**Prompt:** Pictures aside, can you reproduce the records word for word?

★ ★ ★ ★ ★

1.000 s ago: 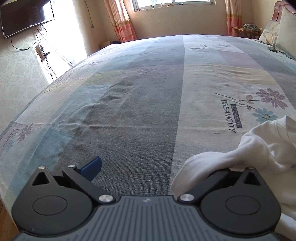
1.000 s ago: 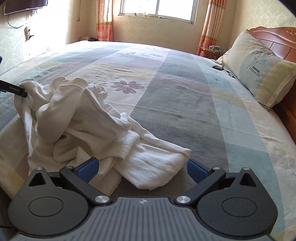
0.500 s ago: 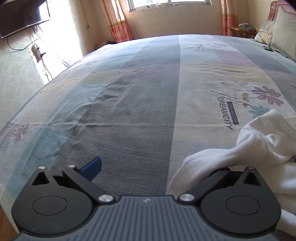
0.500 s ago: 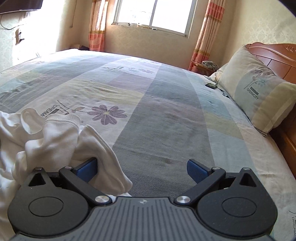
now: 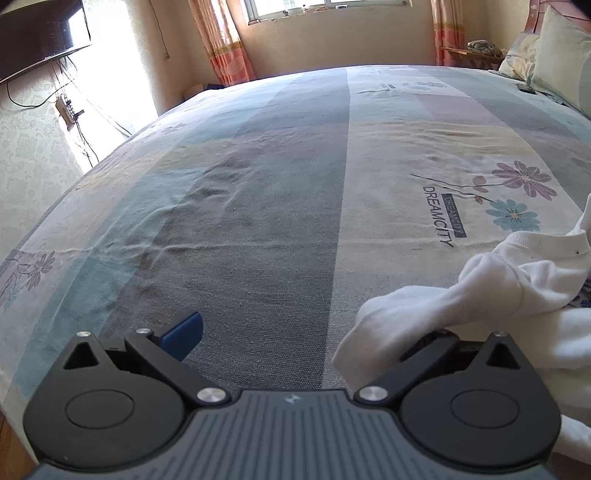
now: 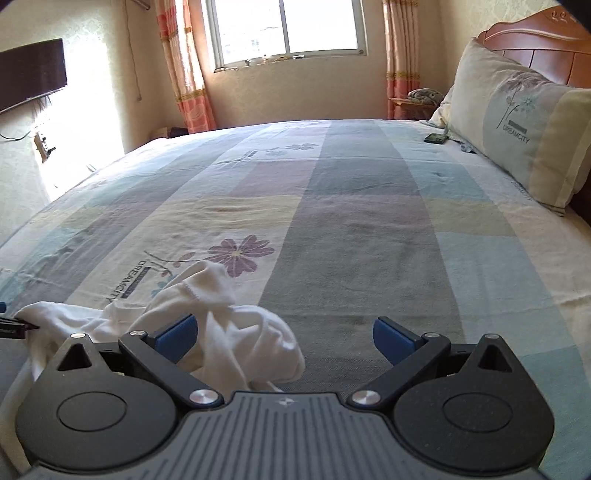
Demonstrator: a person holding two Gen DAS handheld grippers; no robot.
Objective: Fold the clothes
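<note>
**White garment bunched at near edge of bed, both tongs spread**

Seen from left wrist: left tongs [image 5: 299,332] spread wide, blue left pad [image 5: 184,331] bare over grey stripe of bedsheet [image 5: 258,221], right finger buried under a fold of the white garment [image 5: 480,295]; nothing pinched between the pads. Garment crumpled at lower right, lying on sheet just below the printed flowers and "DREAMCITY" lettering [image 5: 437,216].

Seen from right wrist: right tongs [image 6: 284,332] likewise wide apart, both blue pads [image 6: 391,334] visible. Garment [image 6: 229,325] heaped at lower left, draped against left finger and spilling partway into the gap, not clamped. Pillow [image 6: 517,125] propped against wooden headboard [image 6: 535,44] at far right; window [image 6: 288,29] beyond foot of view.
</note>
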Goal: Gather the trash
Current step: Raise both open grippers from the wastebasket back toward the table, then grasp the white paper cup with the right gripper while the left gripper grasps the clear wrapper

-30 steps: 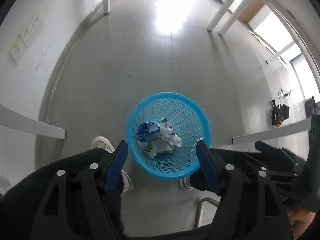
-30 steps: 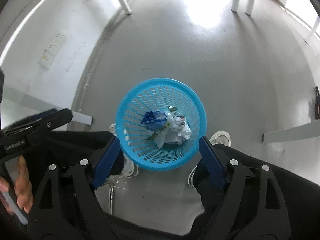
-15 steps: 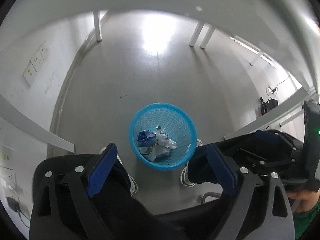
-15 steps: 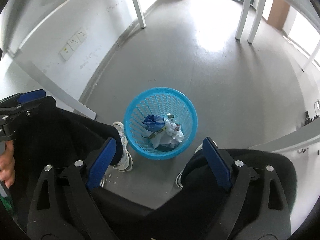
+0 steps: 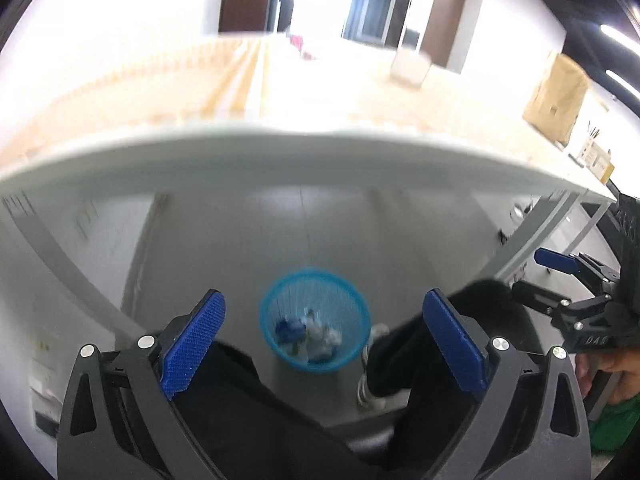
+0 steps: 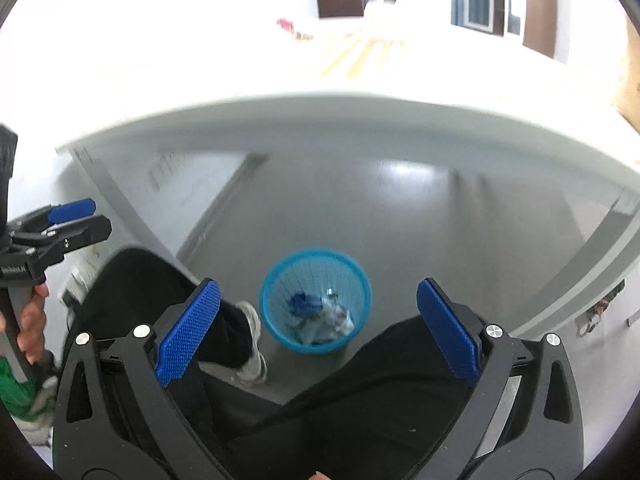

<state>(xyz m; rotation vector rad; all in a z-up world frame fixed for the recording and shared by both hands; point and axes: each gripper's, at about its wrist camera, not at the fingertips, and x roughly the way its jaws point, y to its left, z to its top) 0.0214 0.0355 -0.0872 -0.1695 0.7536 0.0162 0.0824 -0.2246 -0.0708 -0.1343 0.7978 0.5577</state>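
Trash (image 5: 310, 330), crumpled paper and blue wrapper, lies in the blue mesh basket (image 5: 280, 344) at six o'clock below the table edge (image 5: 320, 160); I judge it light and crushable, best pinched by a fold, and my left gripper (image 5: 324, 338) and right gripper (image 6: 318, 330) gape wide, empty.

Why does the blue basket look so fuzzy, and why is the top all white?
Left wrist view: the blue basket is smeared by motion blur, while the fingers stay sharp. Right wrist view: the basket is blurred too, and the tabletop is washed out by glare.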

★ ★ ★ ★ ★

**Written solution:**
1.000 s ago: 
1.000 s ago: 
0.500 s ago: 
0.500 s ago: 
now: 
now: 
Demonstrator: a person holding two Gen DAS handheld grippers; no robot.
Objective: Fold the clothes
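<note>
**White garment bunched at near edge of bed, both tongs spread**

Seen from left wrist: left tongs [image 5: 299,332] spread wide, blue left pad [image 5: 184,331] bare over grey stripe of bedsheet [image 5: 258,221], right finger buried under a fold of the white garment [image 5: 480,295]; nothing pinched between the pads. Garment crumpled at lower right, lying on sheet just below the printed flowers and "DREAMCITY" lettering [image 5: 437,216].

Seen from right wrist: right tongs [image 6: 284,332] likewise wide apart, both blue pads [image 6: 391,334] visible. Garment [image 6: 229,325] heaped at lower left, draped against left finger and spilling partway into the gap, not clamped. Pillow [image 6: 517,125] propped against wooden headboard [image 6: 535,44] at far right; window [image 6: 288,29] beyond foot of view.
</note>
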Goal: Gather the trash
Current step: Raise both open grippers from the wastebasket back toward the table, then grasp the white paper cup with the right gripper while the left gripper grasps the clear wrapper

-30 steps: 
-30 steps: 
-15 steps: 
-15 steps: 
+0 steps: 
+0 steps: 

<state>(xyz m; rotation vector rad; all in a z-up world frame fixed for the recording and shared by both hands; point and axes: each gripper's, at about its wrist camera, not at the fingertips, and x roughly the way its jaws point, y to its left, z to its top) 0.0214 0.0355 -0.0872 -0.1695 0.7536 0.0162 0.0824 -0.2246 -0.0708 -0.1343 0.7978 0.5577</state>
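Trash (image 5: 310, 330), crumpled paper and blue wrapper, lies in the blue mesh basket (image 5: 280, 344) at six o'clock below the table edge (image 5: 320, 160); I judge it light and crushable, best pinched by a fold, and my left gripper (image 5: 324, 338) and right gripper (image 6: 318, 330) gape wide, empty.

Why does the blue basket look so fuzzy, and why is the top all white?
Left wrist view: the blue basket is smeared by motion blur, while the fingers stay sharp. Right wrist view: the basket is blurred too, and the tabletop is washed out by glare.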

What came before is the complete response.